## EXERCISE AIM
Every line in the data below has to be repeated exactly; no picture belongs in the result.
DATASET SECTION Start Marker
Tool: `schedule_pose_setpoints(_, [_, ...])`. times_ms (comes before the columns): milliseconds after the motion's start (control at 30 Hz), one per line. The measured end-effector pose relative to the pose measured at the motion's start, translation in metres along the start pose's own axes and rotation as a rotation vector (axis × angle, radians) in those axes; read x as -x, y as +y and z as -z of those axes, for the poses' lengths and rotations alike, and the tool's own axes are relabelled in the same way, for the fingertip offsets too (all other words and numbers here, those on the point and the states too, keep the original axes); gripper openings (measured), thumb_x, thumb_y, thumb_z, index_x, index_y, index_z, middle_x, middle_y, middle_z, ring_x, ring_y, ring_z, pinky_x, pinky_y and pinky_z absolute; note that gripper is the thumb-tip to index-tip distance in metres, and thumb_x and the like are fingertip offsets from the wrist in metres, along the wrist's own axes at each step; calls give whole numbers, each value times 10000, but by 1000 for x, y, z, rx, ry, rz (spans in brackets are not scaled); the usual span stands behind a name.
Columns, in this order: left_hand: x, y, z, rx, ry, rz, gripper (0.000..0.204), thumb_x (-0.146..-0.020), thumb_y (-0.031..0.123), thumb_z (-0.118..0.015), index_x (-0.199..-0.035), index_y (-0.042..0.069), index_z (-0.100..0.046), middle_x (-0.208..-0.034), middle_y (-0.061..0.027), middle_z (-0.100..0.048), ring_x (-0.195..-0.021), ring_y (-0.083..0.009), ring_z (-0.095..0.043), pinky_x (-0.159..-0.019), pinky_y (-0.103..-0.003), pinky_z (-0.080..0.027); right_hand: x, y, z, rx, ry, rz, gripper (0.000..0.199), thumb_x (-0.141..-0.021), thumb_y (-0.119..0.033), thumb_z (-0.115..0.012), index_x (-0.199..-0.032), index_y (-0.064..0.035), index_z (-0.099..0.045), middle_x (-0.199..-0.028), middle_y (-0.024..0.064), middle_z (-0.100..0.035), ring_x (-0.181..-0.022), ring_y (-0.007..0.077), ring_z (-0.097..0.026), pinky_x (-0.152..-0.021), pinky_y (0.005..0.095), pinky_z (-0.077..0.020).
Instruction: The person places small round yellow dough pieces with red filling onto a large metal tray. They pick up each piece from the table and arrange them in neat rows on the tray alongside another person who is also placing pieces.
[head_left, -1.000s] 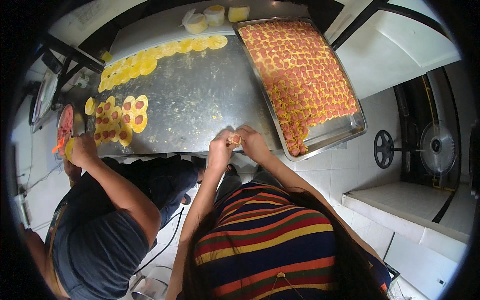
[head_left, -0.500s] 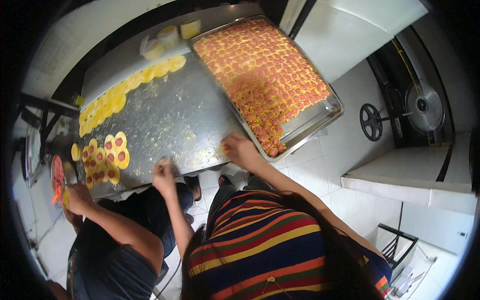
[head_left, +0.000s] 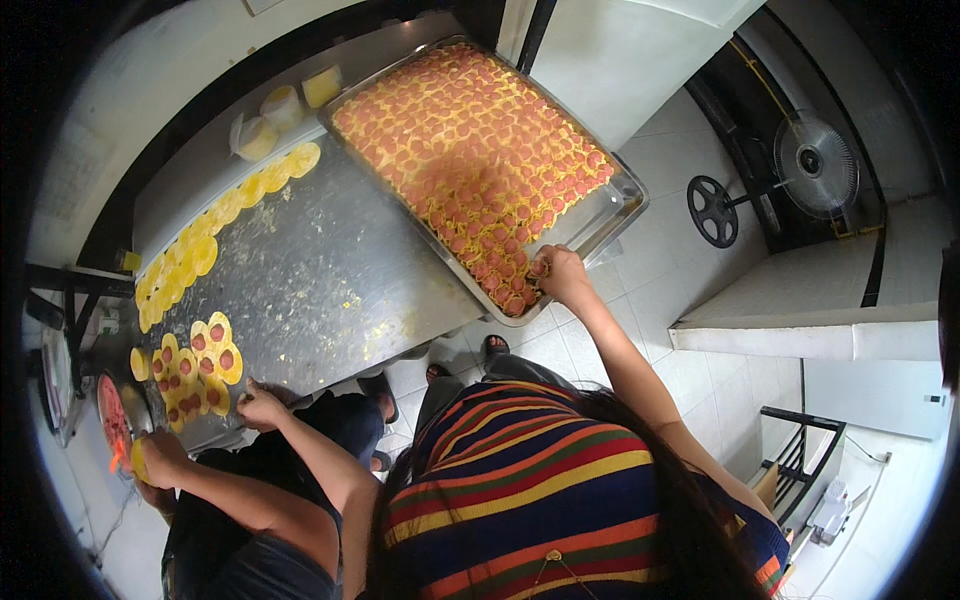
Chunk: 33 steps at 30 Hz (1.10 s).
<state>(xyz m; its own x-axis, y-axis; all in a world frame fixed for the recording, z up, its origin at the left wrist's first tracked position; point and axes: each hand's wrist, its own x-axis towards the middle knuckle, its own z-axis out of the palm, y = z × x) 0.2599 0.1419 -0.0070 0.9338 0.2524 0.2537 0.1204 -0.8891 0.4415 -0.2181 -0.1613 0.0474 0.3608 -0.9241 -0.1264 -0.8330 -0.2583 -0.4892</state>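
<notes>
My right hand (head_left: 562, 272) is over the near corner of a large metal tray (head_left: 622, 205), fingers pinched on a small open-topped dumpling beside the last ones in the rows. The tray holds many dumplings (head_left: 470, 140), pink meat in yellow wrappers, packed tightly. My left hand (head_left: 262, 405) reaches to the table's near edge, fingers apart, right beside several yellow round wrappers topped with pink meat (head_left: 212, 350). It appears to hold nothing.
Overlapping bare yellow wrappers (head_left: 225, 210) line the back of the metal table (head_left: 330, 270). Behind them stand three tubs (head_left: 281, 108). At left, a co-worker's hand (head_left: 162, 458) holds yellow wrappers by a bowl of pink meat (head_left: 112, 410) with an orange utensil. A fan (head_left: 815, 165) stands far right.
My right hand has moved from the table edge to the tray's near corner with the dumpling. My left hand has moved left and down to the meat-topped wrappers. The view has shifted slightly.
</notes>
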Motion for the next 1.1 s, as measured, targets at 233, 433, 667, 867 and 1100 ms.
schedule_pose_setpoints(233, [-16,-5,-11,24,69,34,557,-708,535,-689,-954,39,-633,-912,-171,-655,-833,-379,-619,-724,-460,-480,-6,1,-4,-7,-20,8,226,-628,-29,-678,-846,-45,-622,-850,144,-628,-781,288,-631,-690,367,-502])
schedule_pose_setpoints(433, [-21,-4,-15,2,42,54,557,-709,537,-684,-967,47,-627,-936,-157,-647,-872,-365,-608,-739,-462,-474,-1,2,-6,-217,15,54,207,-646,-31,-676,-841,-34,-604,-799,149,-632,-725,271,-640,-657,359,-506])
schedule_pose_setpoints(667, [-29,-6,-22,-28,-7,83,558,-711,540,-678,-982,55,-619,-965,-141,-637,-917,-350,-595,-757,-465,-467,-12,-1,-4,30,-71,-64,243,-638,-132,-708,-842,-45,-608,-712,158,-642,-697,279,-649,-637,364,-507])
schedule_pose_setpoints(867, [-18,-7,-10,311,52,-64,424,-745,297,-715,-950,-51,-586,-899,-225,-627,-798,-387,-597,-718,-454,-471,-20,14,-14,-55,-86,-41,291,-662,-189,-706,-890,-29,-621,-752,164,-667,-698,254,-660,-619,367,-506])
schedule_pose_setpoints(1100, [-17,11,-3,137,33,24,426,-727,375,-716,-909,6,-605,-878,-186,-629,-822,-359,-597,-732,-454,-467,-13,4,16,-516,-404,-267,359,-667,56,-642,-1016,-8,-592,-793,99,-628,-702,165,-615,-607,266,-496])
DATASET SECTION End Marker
## OUTPUT OF THE EXERCISE
Tool: `schedule_pose_setpoints(_, [_, ...])`. times_ms (comes before the columns): milliseconds after the motion's start (control at 30 Hz), one per line. The measured end-effector pose relative to the pose measured at the motion's start, translation in metres along the start pose's own axes and rotation as a rotation vector (axis × angle, radians) in those axes; read x as -x, y as +y and z as -z of those axes, for the poses' lengths and rotations alike, and the tool's own axes are relabelled in the same way, for the fingertip offsets too (all other words and numbers here, those on the point and the states too, keep the original axes); gripper openings (measured), thumb_x, thumb_y, thumb_z, index_x, index_y, index_z, middle_x, middle_y, middle_z, ring_x, ring_y, ring_z, pinky_x, pinky_y and pinky_z absolute; note that gripper is the thumb-tip to index-tip distance in metres, and thumb_x and the like are fingertip offsets from the wrist in metres, along the wrist's own axes at each step; calls give whole numbers, each value times 10000, but by 1000 for x, y, z, rx, ry, rz (spans in brackets are not scaled); the usual span stands behind a name.
Columns, in this order: left_hand: x, y, z, rx, ry, rz, gripper (0.000..0.204), thumb_x (-0.146..-0.020), thumb_y (-0.031..0.123), thumb_z (-0.118..0.015), index_x (-0.199..-0.035), index_y (-0.042..0.069), index_z (-0.100..0.046), middle_x (-0.208..-0.034), middle_y (-0.061..0.027), middle_z (-0.100..0.048), ring_x (-0.195..-0.021), ring_y (-0.083..0.009), ring_z (-0.095..0.043), pinky_x (-0.159..-0.019), pinky_y (-0.103..-0.003), pinky_z (-0.080..0.027); right_hand: x, y, z, rx, ry, rz, gripper (0.000..0.199), thumb_x (-0.141..-0.021), thumb_y (-0.119..0.033), thumb_z (-0.115..0.012), index_x (-0.199..-0.032), index_y (-0.064..0.035), index_z (-0.099..0.045), middle_x (-0.199..-0.028), middle_y (-0.024..0.064), middle_z (-0.100..0.035), ring_x (-0.181..-0.022), ring_y (-0.007..0.077), ring_z (-0.097..0.026), pinky_x (-0.152..-0.021), pinky_y (0.005..0.095), pinky_z (-0.077..0.020).
Instruction: The person places small round yellow dough pieces with red filling onto a large metal tray. They pick up each piece from the table and arrange them in neat rows on the tray alongside another person who is also placing pieces.
[head_left, -1.000s] 
[head_left, -0.500s] 
[head_left, +0.000s] 
Chunk: 33 steps at 30 Hz (1.10 s).
<state>(xyz m; its own x-axis, y-axis; all in a world frame fixed for the recording, z up, its origin at the left wrist's first tracked position; point and axes: each hand's wrist, its own x-axis towards the middle knuckle, its own z-axis out of the palm, y = z × x) 0.2599 0.1419 -0.0070 0.9338 0.2524 0.2537 0.1204 -0.8891 0.4415 -0.2181 -0.1613 0.0474 0.3608 -0.9241 -0.1264 -0.8330 -0.2583 -0.4892</state>
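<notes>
My right hand (head_left: 562, 272) is over the near corner of a large metal tray (head_left: 622, 205), fingers pinched on a small open-topped dumpling beside the last ones in the rows. The tray holds many dumplings (head_left: 470, 140), pink meat in yellow wrappers, packed tightly. My left hand (head_left: 262, 405) reaches to the table's near edge, fingers apart, right beside several yellow round wrappers topped with pink meat (head_left: 212, 350). It appears to hold nothing.
Overlapping bare yellow wrappers (head_left: 225, 210) line the back of the metal table (head_left: 330, 270). Behind them stand three tubs (head_left: 281, 108). At left, a co-worker's hand (head_left: 162, 458) holds yellow wrappers by a bowl of pink meat (head_left: 112, 410) with an orange utensil. A fan (head_left: 815, 165) stands far right.
My right hand has moved from the table edge to the tray's near corner with the dumpling. My left hand has moved left and down to the meat-topped wrappers. The view has shifted slightly.
</notes>
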Motion for the next 1.1 s, as measured, targets at 233, 433, 667, 867 and 1100 ms.
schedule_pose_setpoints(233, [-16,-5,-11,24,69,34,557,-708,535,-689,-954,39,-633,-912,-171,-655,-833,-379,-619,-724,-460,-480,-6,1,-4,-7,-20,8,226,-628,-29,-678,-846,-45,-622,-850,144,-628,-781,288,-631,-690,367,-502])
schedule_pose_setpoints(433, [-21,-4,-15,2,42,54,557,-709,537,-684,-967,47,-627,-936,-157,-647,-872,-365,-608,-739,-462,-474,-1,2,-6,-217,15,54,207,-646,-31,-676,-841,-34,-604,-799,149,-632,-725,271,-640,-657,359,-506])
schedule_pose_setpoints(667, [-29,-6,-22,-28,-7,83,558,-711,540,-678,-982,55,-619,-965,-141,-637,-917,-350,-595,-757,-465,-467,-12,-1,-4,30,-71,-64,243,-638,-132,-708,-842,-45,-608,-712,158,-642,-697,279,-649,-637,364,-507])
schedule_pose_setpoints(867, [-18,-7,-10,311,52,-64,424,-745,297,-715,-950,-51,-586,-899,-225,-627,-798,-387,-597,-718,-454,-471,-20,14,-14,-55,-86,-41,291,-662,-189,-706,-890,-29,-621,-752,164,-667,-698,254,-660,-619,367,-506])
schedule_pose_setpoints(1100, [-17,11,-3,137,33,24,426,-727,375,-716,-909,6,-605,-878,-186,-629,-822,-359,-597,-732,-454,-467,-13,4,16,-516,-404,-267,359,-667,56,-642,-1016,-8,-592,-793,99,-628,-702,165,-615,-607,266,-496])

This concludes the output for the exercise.